DDT use is legitimate threat


A recent letter to the U-B advocated the use of DDT for mosquito control. It claimed using DDT would save millions of lives worldwide by reducing malaria.

It stated that in 1971 an EPA judge concluded that DDT was not a hazard to man and does not have deleterious effects on fish, other aquatic life or wildlife. Nonetheless, the EPA banned its use in the U.S. in 1972.

I Googled the effects of DDT on birds. Over 440,000 articles were identified. A few indicated that DDT was not harmful, but the majority implicated DDT in the decline of many predatory birds including eagles, hawks, pelicans, and fish-eating birds. While direct mortality was not found, it was shown that DDT and other chlorinated hydrocarbon pesticides affected reproduction — most notably egg shell thinning. As a result, populations declined and many species were listed as threatened or endangered.

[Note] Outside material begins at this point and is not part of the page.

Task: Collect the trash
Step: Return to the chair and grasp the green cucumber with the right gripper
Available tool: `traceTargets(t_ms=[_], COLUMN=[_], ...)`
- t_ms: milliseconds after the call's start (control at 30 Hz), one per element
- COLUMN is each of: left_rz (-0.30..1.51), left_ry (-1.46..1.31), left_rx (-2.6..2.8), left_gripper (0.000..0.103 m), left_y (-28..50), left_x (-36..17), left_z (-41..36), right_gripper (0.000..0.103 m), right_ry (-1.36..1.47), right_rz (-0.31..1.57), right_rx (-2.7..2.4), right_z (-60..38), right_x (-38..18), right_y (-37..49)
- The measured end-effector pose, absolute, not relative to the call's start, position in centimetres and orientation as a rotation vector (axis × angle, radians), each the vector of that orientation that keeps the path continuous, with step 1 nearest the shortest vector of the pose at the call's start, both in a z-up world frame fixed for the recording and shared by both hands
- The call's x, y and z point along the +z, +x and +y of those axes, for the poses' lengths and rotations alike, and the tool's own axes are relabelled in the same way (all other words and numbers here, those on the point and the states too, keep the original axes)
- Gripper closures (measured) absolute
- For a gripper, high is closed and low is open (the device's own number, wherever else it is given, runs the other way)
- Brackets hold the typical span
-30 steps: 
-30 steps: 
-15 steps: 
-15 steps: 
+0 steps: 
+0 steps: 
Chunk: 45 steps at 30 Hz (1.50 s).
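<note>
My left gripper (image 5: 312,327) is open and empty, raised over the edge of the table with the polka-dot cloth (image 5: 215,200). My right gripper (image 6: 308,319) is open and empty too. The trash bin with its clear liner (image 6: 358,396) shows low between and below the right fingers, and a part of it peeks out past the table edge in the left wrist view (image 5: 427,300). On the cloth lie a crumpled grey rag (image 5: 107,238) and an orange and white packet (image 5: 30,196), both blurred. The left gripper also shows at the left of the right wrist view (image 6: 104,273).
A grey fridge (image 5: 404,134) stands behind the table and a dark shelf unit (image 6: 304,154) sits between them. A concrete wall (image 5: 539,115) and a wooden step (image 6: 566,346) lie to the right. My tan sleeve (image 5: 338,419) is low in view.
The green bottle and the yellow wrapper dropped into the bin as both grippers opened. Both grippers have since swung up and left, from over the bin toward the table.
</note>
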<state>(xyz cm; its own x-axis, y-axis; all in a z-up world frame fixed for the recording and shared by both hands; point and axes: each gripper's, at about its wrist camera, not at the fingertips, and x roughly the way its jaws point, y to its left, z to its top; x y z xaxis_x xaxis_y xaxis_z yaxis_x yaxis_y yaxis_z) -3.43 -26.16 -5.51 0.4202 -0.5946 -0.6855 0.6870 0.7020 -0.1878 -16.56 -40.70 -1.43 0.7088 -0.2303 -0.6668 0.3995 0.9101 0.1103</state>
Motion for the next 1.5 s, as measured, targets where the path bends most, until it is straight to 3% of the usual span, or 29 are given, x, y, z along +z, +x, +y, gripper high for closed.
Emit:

With reduced use of such pesticides, populations of predaceous birds have rebounded so well that now terns, cormorants, gulls, pelicans, and other fish-eating birds eat 10s of millions of juvenile Columbia River salmon. Other links showed DDT caused direct death of some types of fish, affected reproduction of others, and killed aquatic organisms like crayfish, aquatic insects and shrimp without which fish would starve.

The U.S. was not the first country to ban DDT. European nations banned it from the 1960s through the 1980s.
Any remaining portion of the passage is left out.